Dina opened a portal and the three quickly jumped through, leaving the many guards unconscious in the now silent factory.
******************************
Mr. Lions waved his hand and Max and Lester clung to the side of the wall. The pair bent down behind him and each peeked around the hallway corner, spotting Oxom, Madar, the other graduates, and a few council members.
“This is so a King Yenny vibe,” Lester whispered, taking in the statues.
“It would seem that way, but each statue holds a purpose. Just watch,” Mr. Lions replied.
“Max, aren’t you at all freaked out by the fact that this guy knows everything about us?” Lester tried to keep his voice low, but he could see by
the smile on Mr. Lions’ face that he had heard him.
“He hasn’t tried to kill us yet, so we’ve got that going for us,” Max replied.
“I assure you, guys, I mean you no harm. I’ve taught your fates so many years I know everything you will do and everything you have done.”
“So you’re psychic?” Max asked.
“Just what we need,” Lester mumbled.
“No. A bit more than that. Now watch and keep quiet. We can’t get through until they are gone anyway.”
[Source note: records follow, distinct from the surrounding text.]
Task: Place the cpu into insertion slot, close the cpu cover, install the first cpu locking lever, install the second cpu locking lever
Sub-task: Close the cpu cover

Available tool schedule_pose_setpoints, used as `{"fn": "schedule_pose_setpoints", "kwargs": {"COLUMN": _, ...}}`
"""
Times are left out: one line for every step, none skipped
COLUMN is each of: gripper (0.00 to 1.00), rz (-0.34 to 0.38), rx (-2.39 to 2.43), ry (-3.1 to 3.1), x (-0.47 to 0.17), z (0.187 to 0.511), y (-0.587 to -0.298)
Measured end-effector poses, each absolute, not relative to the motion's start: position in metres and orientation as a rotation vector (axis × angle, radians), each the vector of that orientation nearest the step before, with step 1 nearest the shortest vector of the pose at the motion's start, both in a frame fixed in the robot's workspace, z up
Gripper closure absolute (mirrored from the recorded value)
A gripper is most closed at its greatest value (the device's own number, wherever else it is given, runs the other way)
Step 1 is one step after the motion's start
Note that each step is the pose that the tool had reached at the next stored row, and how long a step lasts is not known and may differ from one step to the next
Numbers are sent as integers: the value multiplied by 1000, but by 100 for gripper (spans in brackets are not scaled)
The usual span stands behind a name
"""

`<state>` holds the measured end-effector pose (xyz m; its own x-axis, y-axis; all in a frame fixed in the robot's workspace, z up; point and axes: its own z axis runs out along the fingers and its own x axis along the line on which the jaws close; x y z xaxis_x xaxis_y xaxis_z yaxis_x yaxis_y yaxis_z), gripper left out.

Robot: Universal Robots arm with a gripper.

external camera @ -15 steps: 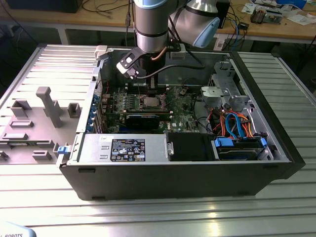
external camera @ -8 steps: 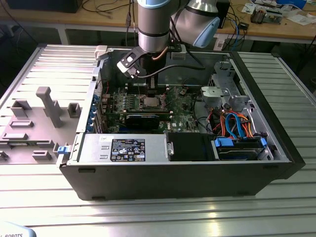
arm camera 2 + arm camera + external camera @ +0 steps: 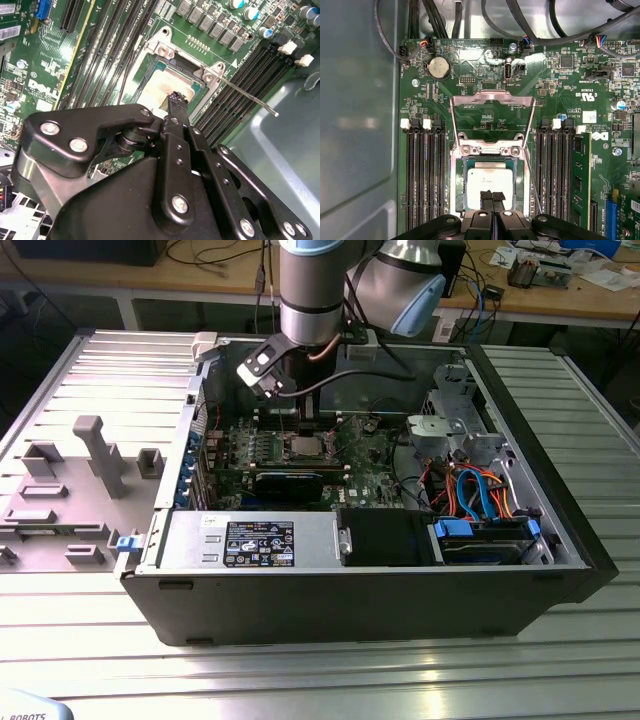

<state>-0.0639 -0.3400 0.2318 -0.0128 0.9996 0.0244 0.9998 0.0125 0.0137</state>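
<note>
Starting at the exterior view's left: a grey fixture tray [image 3: 70, 480] lies on the ribbed tabletop, just beside the open computer case [image 3: 350, 610].

Case contents, left to right in the exterior view: the green motherboard [image 3: 375, 468] near the rear wall, then a drive bay [image 3: 480, 540] with blue and orange cables at the right corner. The arm comes down over the middle of the board.

Gripper [image 3: 492, 197]: fingers drawn narrow, tips pressed together, nothing between them.

The cpu [image 3: 489, 179] sits flat inside the insertion slot [image 3: 456, 185], silver top up, directly below the fingertips. I cannot tell whether the tips touch it.

Key relation: the cpu cover [image 3: 492, 97] stands swung up and open at the socket edge farthest from the gripper, toward the coin battery [image 3: 439, 67]. Its hinge line runs crosswise to the fingers, with the cpu between the gripper and the hinge.

One locking lever [image 3: 245, 95] sticks out unlatched from a socket corner, slanting over the memory slots [image 3: 425, 175] that flank the socket.

Judgement: the cpu looks seated; the cover and levers are not yet done.
</note>
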Motion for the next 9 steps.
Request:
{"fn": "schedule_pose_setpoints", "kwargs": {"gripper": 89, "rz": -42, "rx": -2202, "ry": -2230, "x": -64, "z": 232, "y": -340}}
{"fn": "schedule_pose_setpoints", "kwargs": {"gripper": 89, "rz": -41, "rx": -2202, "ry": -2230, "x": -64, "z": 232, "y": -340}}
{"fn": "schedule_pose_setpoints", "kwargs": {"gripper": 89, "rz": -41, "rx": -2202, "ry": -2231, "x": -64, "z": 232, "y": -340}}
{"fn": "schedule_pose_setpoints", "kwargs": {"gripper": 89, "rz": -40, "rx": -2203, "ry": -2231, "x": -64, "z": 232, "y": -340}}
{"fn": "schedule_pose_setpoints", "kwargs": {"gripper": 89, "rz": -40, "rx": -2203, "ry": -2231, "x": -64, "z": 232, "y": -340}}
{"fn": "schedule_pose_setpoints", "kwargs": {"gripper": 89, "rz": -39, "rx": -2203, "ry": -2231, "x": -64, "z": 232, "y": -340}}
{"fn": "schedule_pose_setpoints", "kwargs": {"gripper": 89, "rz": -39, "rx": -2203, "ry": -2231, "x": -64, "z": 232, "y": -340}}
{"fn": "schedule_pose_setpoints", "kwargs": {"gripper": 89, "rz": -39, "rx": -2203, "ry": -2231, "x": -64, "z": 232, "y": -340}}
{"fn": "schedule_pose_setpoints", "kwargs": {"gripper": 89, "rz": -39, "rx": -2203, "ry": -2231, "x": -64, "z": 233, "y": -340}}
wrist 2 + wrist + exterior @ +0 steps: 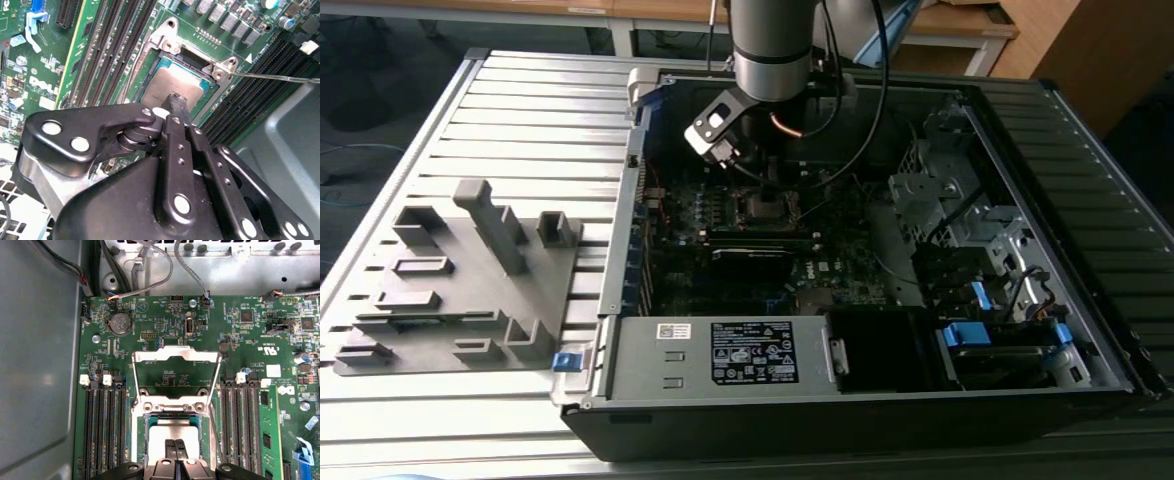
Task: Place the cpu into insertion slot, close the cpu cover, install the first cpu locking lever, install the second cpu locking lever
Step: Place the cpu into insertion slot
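Just under the gripper (175,444), the cpu (167,429) lies in the insertion slot (181,56).

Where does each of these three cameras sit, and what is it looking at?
Exterior view: off the arm, above the open case, looking down into it; the arm and gripper show.
Second wrist view: on the arm, looking past the gripper onto the cpu lying in the slot.
First wrist view: on the arm, looking over the gripper at the cpu and open cover.
Shared: both wrist views show the cpu at the shut gripper's tips.
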`<control>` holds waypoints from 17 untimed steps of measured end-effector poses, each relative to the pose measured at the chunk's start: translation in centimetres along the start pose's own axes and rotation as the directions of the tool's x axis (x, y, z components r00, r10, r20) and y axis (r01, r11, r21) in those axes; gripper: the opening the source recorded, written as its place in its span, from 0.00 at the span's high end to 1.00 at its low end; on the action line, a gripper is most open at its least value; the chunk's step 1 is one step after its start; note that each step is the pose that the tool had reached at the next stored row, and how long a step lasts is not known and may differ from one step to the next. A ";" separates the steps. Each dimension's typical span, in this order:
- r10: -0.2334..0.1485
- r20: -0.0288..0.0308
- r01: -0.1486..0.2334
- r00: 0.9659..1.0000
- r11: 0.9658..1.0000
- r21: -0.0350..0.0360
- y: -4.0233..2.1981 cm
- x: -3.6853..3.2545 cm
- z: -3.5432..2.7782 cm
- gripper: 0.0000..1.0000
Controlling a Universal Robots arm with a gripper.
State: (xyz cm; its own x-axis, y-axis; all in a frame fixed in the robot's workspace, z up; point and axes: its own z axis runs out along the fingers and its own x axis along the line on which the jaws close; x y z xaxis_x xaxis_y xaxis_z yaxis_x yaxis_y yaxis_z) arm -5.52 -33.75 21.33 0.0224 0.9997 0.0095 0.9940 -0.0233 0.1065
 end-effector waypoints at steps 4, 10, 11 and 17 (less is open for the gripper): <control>0.000 0.001 0.000 1.000 0.999 0.033 0.04 -0.01 0.01 0.89; 0.000 0.001 -0.001 1.000 0.999 0.036 0.01 0.00 0.35 0.89; 0.000 0.001 0.000 1.000 0.999 0.036 0.00 -0.01 0.51 0.89; 0.000 0.001 0.000 1.000 0.999 0.036 -0.04 0.41 0.84 0.89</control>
State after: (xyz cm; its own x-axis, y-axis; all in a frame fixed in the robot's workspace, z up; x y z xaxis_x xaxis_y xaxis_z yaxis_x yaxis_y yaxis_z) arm -5.47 -33.33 20.49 0.0229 0.9997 0.0086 0.9972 -0.0235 0.0703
The pair remained quiet while Oxom escorted each of the graduates to one of the many statues of himself.
“Today is the day you’ve all worked so hard for. Today you will take your plot and be as one with your fates. Should you find a partner at your plot, that is who you will be paired with for life. Should you not find one then the next class of graduates will surely find one coming your way. Enjoy your new plots and remain diligent on your fates.”
“I’m getting a serious Earth pre-imagination vibe here,” Max whispered.
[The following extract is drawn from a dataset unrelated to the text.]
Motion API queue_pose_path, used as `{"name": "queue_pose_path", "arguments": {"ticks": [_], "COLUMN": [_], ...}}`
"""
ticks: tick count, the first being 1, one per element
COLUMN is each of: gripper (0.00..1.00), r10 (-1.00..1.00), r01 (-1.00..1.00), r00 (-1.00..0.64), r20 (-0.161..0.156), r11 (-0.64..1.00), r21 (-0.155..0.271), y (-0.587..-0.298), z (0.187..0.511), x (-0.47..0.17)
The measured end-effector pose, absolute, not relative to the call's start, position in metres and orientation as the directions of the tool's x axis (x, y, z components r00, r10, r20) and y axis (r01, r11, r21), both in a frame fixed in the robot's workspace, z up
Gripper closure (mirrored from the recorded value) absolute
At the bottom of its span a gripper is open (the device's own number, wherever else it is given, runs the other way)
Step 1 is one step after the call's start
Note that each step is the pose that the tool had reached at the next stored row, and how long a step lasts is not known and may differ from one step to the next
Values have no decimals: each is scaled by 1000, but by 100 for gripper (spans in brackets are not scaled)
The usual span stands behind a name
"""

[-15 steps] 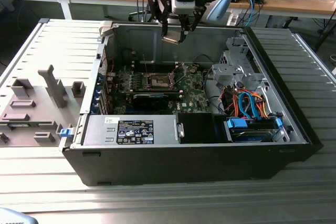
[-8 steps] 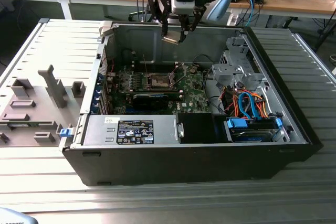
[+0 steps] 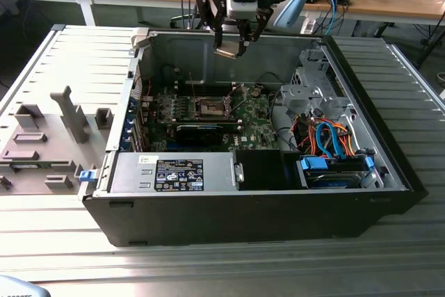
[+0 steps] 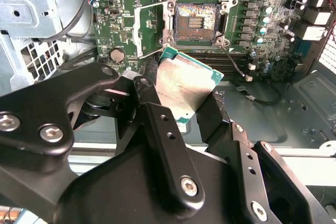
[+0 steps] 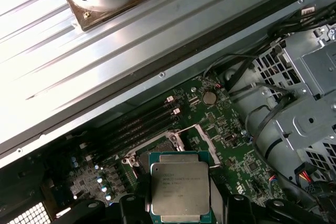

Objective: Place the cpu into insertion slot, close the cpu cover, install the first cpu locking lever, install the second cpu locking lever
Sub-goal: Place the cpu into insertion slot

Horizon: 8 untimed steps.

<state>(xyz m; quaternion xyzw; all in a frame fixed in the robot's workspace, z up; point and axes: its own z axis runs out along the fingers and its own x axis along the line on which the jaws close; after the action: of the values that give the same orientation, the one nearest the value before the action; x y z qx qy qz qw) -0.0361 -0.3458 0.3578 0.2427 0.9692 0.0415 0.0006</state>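
My gripper hangs above the open computer case, shut on the cpu. In both wrist views the cpu is a flat silvery square with a green edge, pinched between two black fingers. The insertion slot lies bare below on the green motherboard with its dark centre showing. In the first wrist view the cpu hides part of the slot. The cpu cover is a thin silvery frame, swung open beside the socket. A thin wire lever sticks out from the socket's corner.
The case's back wall is close behind the gripper. A metal drive cage and orange and blue cables are toward the exterior view's right. The power supply sits at the front. A grey fixture lies outside the case.
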Motion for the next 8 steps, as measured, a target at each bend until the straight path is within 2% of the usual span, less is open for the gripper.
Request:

“This place is nuts. What are you people?” Lester questioned, not satisfied with what little information he had been given.
“Just touch the statue and you will be sent to your designated plot.” Oxom smiled and many touched one willingly. A few others hesitated and then touched it, leaving only Madar remaining.
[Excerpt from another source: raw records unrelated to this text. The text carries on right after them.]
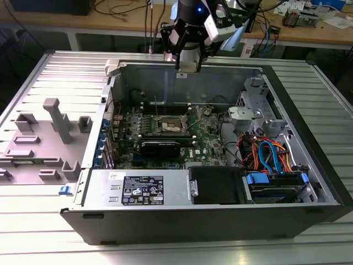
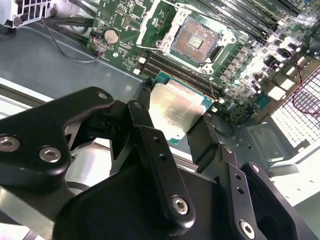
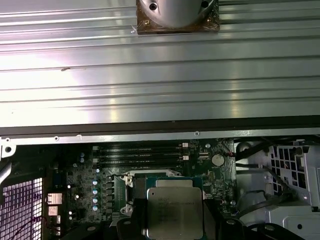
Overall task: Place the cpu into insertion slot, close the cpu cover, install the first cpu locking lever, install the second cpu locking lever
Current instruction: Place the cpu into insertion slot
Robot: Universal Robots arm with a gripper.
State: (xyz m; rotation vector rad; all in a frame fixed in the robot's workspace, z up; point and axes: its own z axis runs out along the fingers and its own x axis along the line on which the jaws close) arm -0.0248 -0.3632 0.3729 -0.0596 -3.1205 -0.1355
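Right now my gripper (image 2: pixel 175 120) is clamped on the cpu (image 2: pixel 176 111). One black finger (image 2: pixel 144 102) presses one edge and the other finger presses the opposite edge, so the jaws stand at a narrow, chip-wide spacing. The cpu rides flat between them with its dull silver top facing my wrist cameras and a green rim showing around the metal. I take the insertion slot (image 2: pixel 195 40) as my landmark. The cpu hangs in the air well above it and touches nothing but my fingers. In the exterior view my gripper (image 1: pixel 185 69) sits high over the insertion slot (image 1: pixel 168 127), toward the case wall behind it. The slot's square contact field lies uncovered inside its metal frame. In the first wrist view the cpu (image 3: pixel 174 210) overlaps the near part of the slot. The memory slots (image 2: pixel 240 17) run just beside the slot, and a round coin battery (image 2: pixel 111 35) lies near it on the green motherboard (image 1: pixel 212 141). I cannot tell how the cover stands from these views.
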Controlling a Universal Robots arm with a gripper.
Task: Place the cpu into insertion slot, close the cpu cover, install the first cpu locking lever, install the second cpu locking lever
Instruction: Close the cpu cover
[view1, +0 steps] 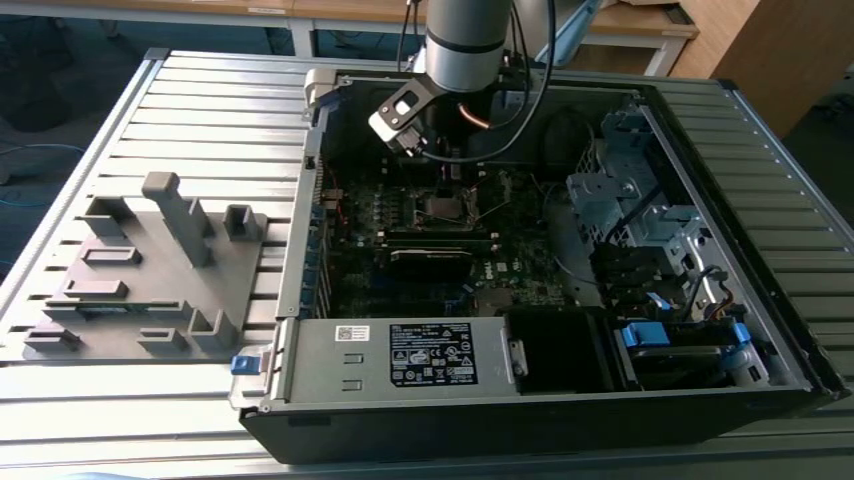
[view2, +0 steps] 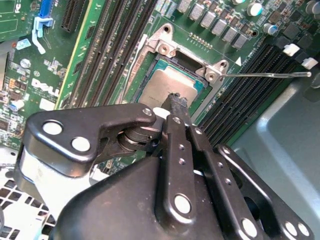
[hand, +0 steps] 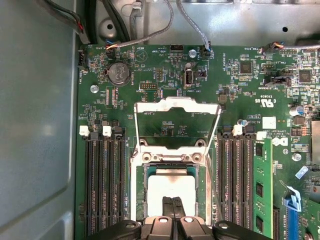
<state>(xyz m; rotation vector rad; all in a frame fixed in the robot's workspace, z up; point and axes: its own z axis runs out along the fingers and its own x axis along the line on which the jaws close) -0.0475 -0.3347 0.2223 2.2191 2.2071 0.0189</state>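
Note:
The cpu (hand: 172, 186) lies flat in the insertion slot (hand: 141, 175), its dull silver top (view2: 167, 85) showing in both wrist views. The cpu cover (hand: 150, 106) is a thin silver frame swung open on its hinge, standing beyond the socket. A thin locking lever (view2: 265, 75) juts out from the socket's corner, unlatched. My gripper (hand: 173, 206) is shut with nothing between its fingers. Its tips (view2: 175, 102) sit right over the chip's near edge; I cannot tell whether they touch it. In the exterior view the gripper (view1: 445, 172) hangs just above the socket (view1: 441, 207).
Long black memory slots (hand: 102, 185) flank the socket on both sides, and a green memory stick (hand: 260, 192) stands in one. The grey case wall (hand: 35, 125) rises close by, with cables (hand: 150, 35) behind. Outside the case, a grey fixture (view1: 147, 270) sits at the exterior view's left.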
“This is what you’ve been working for. Take the final step and one day you may be a member of the council.” Oxom placed his hand on Madar’s shoulder and then went to shove him toward the statue, but failed to move him. “What is the meaning of this?”
“We wouldn’t want to deny our guests the sight of my victory, now would we?” Madar said, glaring directly at where the trio were hiding. “After all, if it weren’t for Max, none of this would be possible.”
“Do we know that guy?” Lester whispered.
“He’s seen you in class studies,” Mr. Lions stated.
“Why are you studying us again?” Lester sighed.
Max remained silent as Madar’s glare turned to a grin. His stomach squirmed upon sensing the dormant Sevestie part of himself shivering inside his body.
“Get out of that boy’s body, Sir Dreadvent.” Max jumped out from behind the wall, ready to use whatever imagination power he had to stop him.